MILANO - È stato ritrovato a Milano, dopo nove giorni di ricerche, il quattordicenne del Veronese di cui si erano perse le tracce dal 12 gennaio. Ora gli inquirenti stanno cercando di capire la dinamica dell’allontanamento. Primo dubbio da sciogliere, se la sparizione volontaria sia stata in qualche modo condizionata o suggerita da qualcuno e perché. 

Il ragazzo si trovava a Milano ed è stato individuato all’interno di una casa di comunità nel quartiere Comasina, uno dei poliambulatori del capoluogo lombardo che la polizia stava monitorando da alcuni giorni. A dare notizia della svolta è stato in mattinata il sindaco del suo paese, Attilio Gastaldello. 
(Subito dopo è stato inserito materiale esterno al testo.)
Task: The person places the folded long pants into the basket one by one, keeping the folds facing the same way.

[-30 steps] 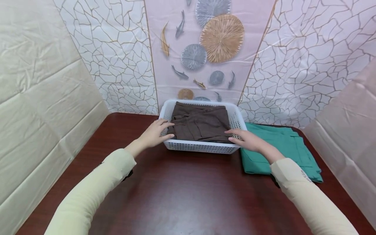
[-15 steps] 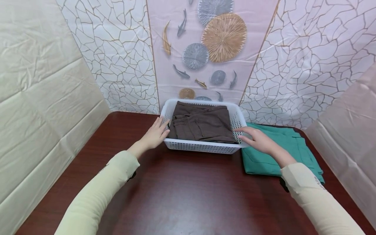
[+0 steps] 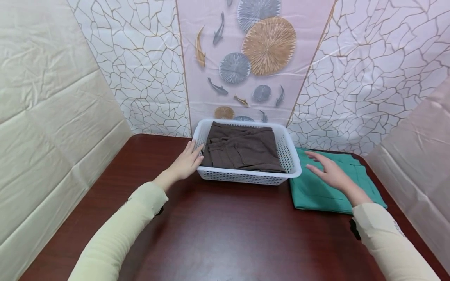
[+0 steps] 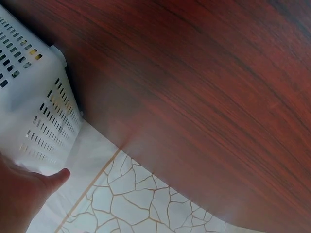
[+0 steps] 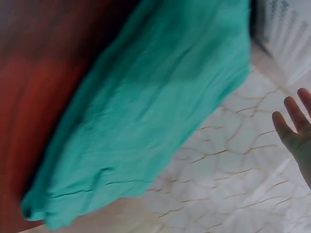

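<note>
A white perforated plastic basket (image 3: 242, 176) stands at the back of the table, with folded brown trousers (image 3: 246, 150) lying inside. My left hand (image 3: 184, 162) rests at the basket's left rim, fingers extended; in the left wrist view its thumb (image 4: 57, 179) shows beside the basket wall (image 4: 53, 121). To the right of the basket lie folded green trousers (image 3: 309, 191). Over them hovers my right hand (image 3: 328, 171), fingers spread and holding nothing. The right wrist view shows the green trousers (image 5: 131, 111) large, with the right hand's fingers (image 5: 294, 114) off to the side.
The dark reddish-brown table (image 3: 218, 230) reaches toward me in front of the basket. A patterned backdrop (image 3: 151, 70) rises right behind it, and pale cloth walls (image 3: 52, 128) close in both sides.
My right hand has left the basket's right side and moved right, over the green trousers. My left hand has drawn back slightly from the brown trousers to the left rim.
</note>
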The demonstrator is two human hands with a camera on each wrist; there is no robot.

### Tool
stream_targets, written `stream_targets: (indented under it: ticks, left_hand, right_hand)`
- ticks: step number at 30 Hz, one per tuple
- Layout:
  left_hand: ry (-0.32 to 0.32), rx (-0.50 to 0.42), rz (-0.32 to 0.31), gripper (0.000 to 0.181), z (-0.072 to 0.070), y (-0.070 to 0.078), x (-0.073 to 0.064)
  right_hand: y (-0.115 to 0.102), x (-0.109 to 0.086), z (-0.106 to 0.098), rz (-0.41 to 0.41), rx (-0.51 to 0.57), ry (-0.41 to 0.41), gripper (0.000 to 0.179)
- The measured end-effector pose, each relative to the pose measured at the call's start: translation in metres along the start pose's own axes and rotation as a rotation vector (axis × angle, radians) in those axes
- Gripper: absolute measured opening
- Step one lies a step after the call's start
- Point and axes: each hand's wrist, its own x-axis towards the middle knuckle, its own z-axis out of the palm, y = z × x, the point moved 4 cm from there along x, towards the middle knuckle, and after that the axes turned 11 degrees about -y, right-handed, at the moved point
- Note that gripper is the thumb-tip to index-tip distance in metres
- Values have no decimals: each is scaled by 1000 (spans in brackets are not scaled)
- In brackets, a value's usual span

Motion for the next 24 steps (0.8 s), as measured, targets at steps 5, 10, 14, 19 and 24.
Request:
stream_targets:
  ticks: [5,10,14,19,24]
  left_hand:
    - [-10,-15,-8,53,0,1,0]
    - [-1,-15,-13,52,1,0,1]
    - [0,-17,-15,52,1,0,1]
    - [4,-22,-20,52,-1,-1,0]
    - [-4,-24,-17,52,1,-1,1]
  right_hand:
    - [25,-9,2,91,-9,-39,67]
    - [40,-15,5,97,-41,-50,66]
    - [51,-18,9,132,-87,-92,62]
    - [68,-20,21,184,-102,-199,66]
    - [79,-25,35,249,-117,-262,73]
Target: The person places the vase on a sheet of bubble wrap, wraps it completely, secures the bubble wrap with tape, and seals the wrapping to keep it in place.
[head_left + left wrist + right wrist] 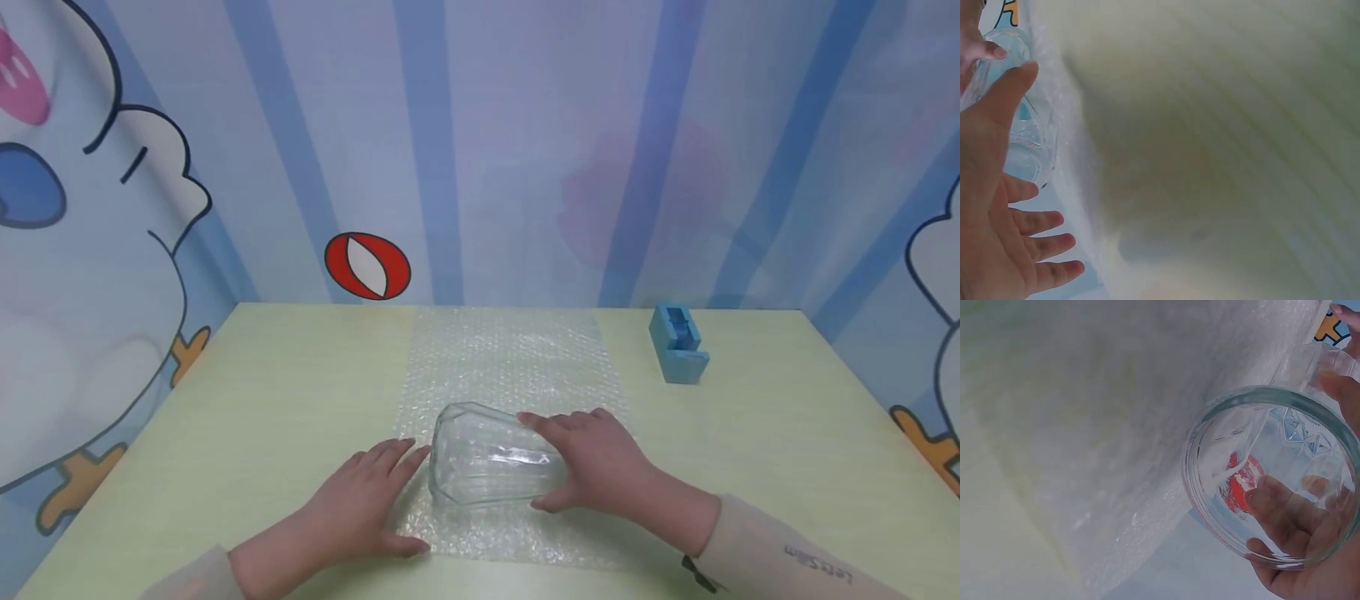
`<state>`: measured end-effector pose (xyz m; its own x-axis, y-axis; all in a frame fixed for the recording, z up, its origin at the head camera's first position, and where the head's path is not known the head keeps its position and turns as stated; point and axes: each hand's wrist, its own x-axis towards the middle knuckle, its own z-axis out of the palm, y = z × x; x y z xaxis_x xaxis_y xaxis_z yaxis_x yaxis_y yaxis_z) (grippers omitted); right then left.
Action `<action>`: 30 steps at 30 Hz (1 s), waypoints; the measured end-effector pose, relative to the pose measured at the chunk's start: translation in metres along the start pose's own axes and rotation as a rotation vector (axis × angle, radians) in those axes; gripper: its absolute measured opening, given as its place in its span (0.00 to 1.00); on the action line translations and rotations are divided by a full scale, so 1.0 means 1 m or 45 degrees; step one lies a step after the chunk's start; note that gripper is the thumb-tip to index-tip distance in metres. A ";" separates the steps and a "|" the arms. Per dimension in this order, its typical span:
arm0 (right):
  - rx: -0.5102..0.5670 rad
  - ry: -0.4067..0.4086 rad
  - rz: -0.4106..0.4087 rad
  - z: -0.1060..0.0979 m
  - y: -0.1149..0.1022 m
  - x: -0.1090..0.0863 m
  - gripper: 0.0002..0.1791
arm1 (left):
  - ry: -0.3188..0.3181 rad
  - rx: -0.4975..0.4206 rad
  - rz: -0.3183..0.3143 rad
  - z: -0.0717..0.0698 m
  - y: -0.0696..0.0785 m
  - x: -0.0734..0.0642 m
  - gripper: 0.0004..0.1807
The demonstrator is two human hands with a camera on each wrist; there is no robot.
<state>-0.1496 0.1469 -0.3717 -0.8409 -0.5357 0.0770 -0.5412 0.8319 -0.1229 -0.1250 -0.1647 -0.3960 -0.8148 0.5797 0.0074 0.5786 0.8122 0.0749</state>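
My right hand [606,462] grips the vase [487,467], long axis between hands, far end just beside my spread left hand [360,510].

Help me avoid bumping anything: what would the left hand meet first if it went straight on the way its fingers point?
The left hand would probably meet the glass container first, at its end facing that hand. In the head view they look close; depth and contact are unclear.
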 end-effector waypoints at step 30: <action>0.021 -0.083 -0.014 -0.004 0.004 0.006 0.54 | -0.014 0.449 0.281 0.005 0.010 -0.001 0.33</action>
<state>-0.1568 0.1481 -0.3676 -0.8326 -0.5536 0.0140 -0.5499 0.8236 -0.1388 -0.1181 -0.1563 -0.3999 -0.6707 0.7413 -0.0254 0.7179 0.6401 -0.2736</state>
Dopo il ritrovamento è stato accompagnato prima in Procura e poi in Questura, dove è stato ascoltato con il supporto di uno psicologo, e in base a quanto emerso finora sembrerebbe che durante i giorni di assenza non sarebbe stato in compagnia di altre persone.  

Nel pomeriggio è stato sottoposto a controlli sanitari che hanno confermato le sue buone condizioni di salute ed è stato quindi riaffidato alla madre, che lo ha raggiunto a Milano. L’incontro è stato definito “commovente ed emozionante” dalla dirigente dell’ufficio prevenzione generale Serafina di Vuolo. 

Si chiude così una vicenda che aveva tenuto con il fiato sospeso la comunità di San Giovanni Lupatoto, dove nei giorni scorsi circa duemila persone avevano partecipato a una fiaccolata. 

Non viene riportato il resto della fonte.